■ Task directions
Scan the data below. Pull out each line where "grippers" occurs.

(Supplied information begins)

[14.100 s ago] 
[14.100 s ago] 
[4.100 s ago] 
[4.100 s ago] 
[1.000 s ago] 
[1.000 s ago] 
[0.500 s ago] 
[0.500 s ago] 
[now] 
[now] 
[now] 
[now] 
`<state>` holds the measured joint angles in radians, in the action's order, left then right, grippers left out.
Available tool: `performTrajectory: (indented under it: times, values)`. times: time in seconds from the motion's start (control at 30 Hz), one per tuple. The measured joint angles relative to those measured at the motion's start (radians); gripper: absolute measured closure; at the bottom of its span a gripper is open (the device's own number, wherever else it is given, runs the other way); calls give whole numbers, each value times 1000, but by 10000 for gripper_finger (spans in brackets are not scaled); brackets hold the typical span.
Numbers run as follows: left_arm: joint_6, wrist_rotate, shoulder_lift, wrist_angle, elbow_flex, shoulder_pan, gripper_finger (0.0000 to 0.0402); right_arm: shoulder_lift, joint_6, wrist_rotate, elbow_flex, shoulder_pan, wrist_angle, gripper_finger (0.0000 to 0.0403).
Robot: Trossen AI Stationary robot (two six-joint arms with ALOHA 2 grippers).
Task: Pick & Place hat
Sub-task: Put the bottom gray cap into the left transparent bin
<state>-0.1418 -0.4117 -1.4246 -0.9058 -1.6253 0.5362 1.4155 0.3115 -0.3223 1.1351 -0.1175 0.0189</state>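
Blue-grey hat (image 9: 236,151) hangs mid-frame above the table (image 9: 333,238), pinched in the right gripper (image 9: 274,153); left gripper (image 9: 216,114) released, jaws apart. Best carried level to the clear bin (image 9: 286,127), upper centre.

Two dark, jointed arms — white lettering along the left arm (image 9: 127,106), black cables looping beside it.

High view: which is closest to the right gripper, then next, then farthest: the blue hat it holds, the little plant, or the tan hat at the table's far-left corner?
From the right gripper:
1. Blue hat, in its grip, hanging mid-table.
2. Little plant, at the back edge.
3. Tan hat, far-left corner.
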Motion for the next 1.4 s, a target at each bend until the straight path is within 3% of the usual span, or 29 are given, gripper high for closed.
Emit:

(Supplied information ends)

■ Result for this task
`<state>` holds the measured joint angles in radians, in the action's order, left then right, grippers left out.
Robot: Trossen AI Stationary robot (two six-joint arms with ALOHA 2 grippers).

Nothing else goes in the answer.